What you are asked to do: Give back each line of the data exactly as it reads, minus the pictures.
[Start of section]
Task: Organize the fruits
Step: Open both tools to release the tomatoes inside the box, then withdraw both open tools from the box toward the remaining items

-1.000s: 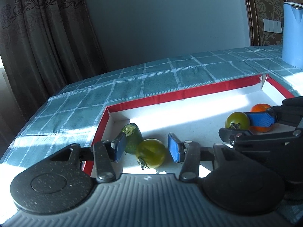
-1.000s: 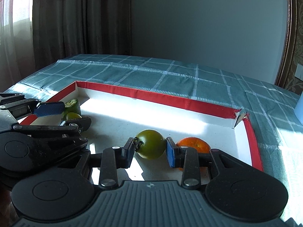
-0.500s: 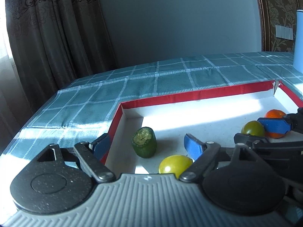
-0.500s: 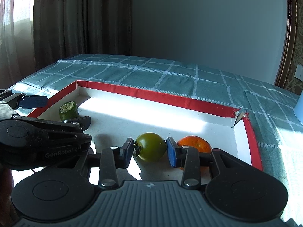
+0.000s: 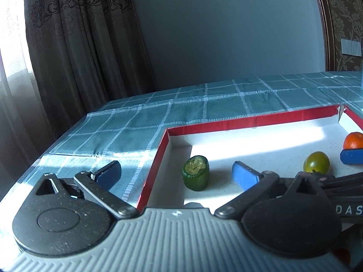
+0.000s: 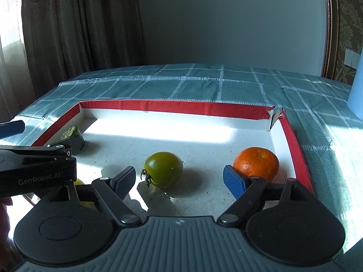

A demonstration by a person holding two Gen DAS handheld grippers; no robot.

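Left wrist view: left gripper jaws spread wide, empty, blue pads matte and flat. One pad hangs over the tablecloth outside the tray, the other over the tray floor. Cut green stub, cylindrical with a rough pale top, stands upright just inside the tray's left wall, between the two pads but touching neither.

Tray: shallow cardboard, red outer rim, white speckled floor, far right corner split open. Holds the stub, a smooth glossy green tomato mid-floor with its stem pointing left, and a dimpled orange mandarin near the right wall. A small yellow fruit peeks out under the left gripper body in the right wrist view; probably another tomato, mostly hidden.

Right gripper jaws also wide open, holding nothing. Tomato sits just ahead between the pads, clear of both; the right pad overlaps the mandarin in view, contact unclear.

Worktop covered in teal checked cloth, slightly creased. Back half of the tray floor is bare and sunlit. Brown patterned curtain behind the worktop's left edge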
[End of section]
Solved problem:
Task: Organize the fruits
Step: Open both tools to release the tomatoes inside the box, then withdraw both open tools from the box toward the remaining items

-1.000s: 
-1.000s: 
-0.500s: 
-0.500s: 
+0.000s: 
+0.000s: 

A demonstration by a person holding two Gen DAS handheld grippers; no robot.

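Left wrist view: left gripper jaws spread wide, empty, blue pads matte and flat. One pad hangs over the tablecloth outside the tray, the other over the tray floor. Cut green stub, cylindrical with a rough pale top, stands upright just inside the tray's left wall, between the two pads but touching neither.

Tray: shallow cardboard, red outer rim, white speckled floor, far right corner split open. Holds the stub, a smooth glossy green tomato mid-floor with its stem pointing left, and a dimpled orange mandarin near the right wall. A small yellow fruit peeks out under the left gripper body in the right wrist view; probably another tomato, mostly hidden.

Right gripper jaws also wide open, holding nothing. Tomato sits just ahead between the pads, clear of both; the right pad overlaps the mandarin in view, contact unclear.

Worktop covered in teal checked cloth, slightly creased. Back half of the tray floor is bare and sunlit. Brown patterned curtain behind the worktop's left edge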

That completes the output.